Our observed increases in gene expression during initial stages of the plant stress responses may indicate that (i) the translated proteins are susceptible to damage under unfavorable conditions and an increase of transcription is therefore required to maintain the proper thiamine cellular levels; (ii) the TDP-dependent enzymes are destroyed and, parallel to their re-synthesis, a new requirement for their cofactors emerges; and/or (iii) thiamine production is necessary to overcome the consequences of stress or to develop new adaptation strategies. Our analysis of thiamine and its phosphate analogs in stressed plants (Figure 3) showed that the observed changes in the expression of thiamine biosynthetic genes correlated with the activity of the encoded enzymes. The increase in the thiamine and TDP contents during the early Arabidopsis response (sensing) to water stress is consistent with similar changes recently reported in Z. mays seedlings subjected to long-lasting osmotic, oxidative and salinity stress . This suggests that during stress sensing and adaptation in plants, the biosynthesis of thiamine is tightly regulated. Moreover, this regulation does not seem to be specific to the type of stress and could benefit from two different mechanisms previously identified in plants. The first type of possible regulation occurs at the genetic level and can apply to the THIC gene promoter as it contains a TDP-dependent riboswitch . The other regulation process can operate at the protein level, as was demonstrated in a study of Z. mays, where TMP synthase activity was strongly inhibited by an increased supply of HMP-PP, produced through the activity of the kinase domain of the same protein, THI3 .

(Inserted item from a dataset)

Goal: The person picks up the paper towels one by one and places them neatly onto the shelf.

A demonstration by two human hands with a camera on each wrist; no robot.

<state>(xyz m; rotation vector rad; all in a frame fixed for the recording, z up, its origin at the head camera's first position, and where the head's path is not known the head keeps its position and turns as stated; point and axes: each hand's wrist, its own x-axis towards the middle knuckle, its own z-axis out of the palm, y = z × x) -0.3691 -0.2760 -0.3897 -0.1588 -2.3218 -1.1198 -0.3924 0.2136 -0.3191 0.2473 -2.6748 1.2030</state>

To test the hypothesis that the effects of stress conditions on thiamine compound pools in plant tissues arise from the increased requirement for TDP from the TDP-dependent main catabolic pathways, we analyzed the stress-dependent changes in the expression of several genes encoding TDP-dependent enzymes (Figure 4). The mitochondrial production of acetyl CoA and the tricarboxylic acid cycle are assumed to be the first plant sensors of oxidative stress [23, 28, 29]. Our current analyses identified KGDH and PDH as the main source of stress perturbation. However, the upregulation of the expression of these two mitochondrial TDP-dependent enzymes can result not only from the increased requirement for mitochondrial potential restoration, respiration control, nitrogen metabolism or glutamate signaling  but also reflect the activation of a stress signaling response to a metabolic imbalance as a result of a KGDH side reaction resulting in reactive oxygen species production .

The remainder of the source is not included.